EXERCISE BRIEF: Please return, with no alterations, the lines below from the very first through the one that contains "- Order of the".
[DATA BLOCK — start]
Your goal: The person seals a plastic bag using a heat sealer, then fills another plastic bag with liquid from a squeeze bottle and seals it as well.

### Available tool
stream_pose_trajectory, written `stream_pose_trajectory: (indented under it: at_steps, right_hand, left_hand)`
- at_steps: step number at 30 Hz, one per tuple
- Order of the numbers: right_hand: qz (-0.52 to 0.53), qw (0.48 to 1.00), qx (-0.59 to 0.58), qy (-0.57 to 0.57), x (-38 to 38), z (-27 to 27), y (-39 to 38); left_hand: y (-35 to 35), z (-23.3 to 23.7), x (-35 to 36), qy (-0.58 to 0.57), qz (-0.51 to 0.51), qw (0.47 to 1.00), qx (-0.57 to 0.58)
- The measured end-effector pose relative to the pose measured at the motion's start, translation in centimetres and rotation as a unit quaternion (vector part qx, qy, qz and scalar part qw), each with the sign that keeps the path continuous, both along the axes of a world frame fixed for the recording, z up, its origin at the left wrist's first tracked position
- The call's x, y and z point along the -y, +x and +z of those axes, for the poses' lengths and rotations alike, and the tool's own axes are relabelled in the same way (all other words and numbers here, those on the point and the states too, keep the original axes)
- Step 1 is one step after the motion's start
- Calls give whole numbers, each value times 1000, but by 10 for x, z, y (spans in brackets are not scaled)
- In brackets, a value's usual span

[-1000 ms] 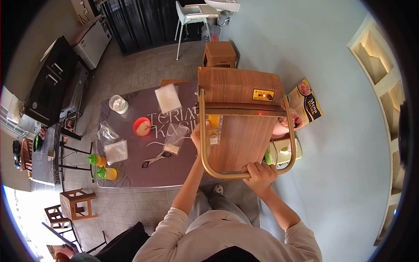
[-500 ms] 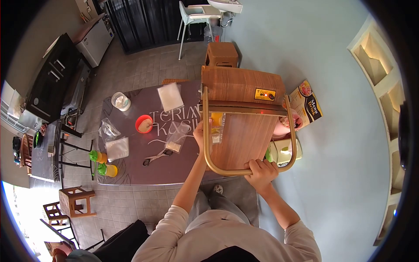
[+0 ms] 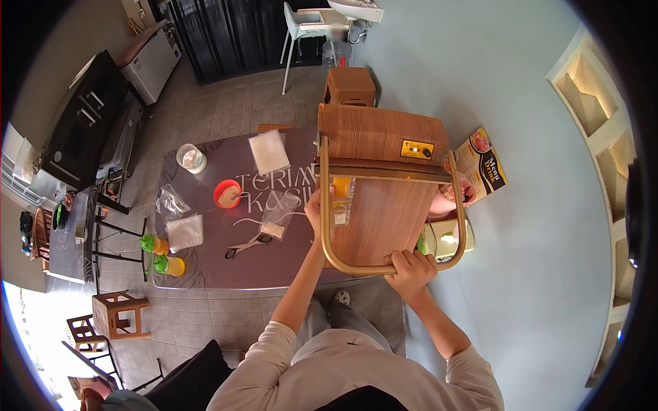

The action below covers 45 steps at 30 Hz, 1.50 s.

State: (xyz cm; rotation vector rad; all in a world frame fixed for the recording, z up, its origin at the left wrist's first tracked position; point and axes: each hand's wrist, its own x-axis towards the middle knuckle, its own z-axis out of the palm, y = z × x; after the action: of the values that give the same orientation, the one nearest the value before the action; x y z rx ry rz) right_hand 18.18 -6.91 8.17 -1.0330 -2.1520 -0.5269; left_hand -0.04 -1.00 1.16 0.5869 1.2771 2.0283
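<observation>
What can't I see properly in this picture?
All in the head view:
- Left hand: fingertips hidden by the gold bar.
- Pink thing: partly behind the bar and machine.
- Yellow label: writing too small.
- Sink: cut off by the top edge.

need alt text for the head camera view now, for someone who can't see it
A person's right hand grips the brass-coloured bar of a wood-patterned machine, while the left hand is beside a plastic packet at its edge. On the dark table lie scissors, a red bowl and clear bags.
</observation>
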Motion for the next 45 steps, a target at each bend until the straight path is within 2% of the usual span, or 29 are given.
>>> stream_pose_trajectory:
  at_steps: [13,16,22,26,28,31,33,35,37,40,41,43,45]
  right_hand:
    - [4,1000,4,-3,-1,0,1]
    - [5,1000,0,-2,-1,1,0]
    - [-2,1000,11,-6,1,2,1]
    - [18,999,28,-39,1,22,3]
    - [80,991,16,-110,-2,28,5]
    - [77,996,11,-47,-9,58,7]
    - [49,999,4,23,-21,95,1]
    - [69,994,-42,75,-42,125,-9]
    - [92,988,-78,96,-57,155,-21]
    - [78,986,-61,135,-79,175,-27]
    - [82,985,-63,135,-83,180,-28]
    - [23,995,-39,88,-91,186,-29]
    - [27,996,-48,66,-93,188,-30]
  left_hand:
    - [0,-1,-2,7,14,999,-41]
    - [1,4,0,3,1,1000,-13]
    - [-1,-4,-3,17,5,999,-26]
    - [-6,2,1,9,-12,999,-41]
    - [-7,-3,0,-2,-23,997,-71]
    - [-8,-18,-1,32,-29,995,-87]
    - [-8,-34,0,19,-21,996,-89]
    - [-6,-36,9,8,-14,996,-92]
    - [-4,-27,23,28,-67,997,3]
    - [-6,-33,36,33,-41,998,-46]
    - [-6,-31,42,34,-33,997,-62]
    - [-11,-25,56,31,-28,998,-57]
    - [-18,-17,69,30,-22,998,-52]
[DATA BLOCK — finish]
RESPONSE FOR THIS EXERCISE:
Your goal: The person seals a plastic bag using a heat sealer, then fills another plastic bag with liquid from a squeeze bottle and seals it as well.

### Available tool
stream_pose_trajectory, written `stream_pose_trajectory: (indented under it: at_steps, right_hand, left_hand)`
- at_steps: step number at 30 Hz, one per tuple
- Order of the numbers: right_hand: qz (-0.52 to 0.53), qw (0.48 to 1.00), qx (-0.59 to 0.58), qy (-0.57 to 0.57), x (-38 to 38), z (-27 to 27), y (-39 to 38); left_hand: y (-35 to 35), z (-23.3 to 23.7), x (-35 to 36), qy (-0.58 to 0.57), qz (-0.51 to 0.51), qw (0.47 to 1.00), qx (-0.57 to 0.58)

What precedes this is the full answer.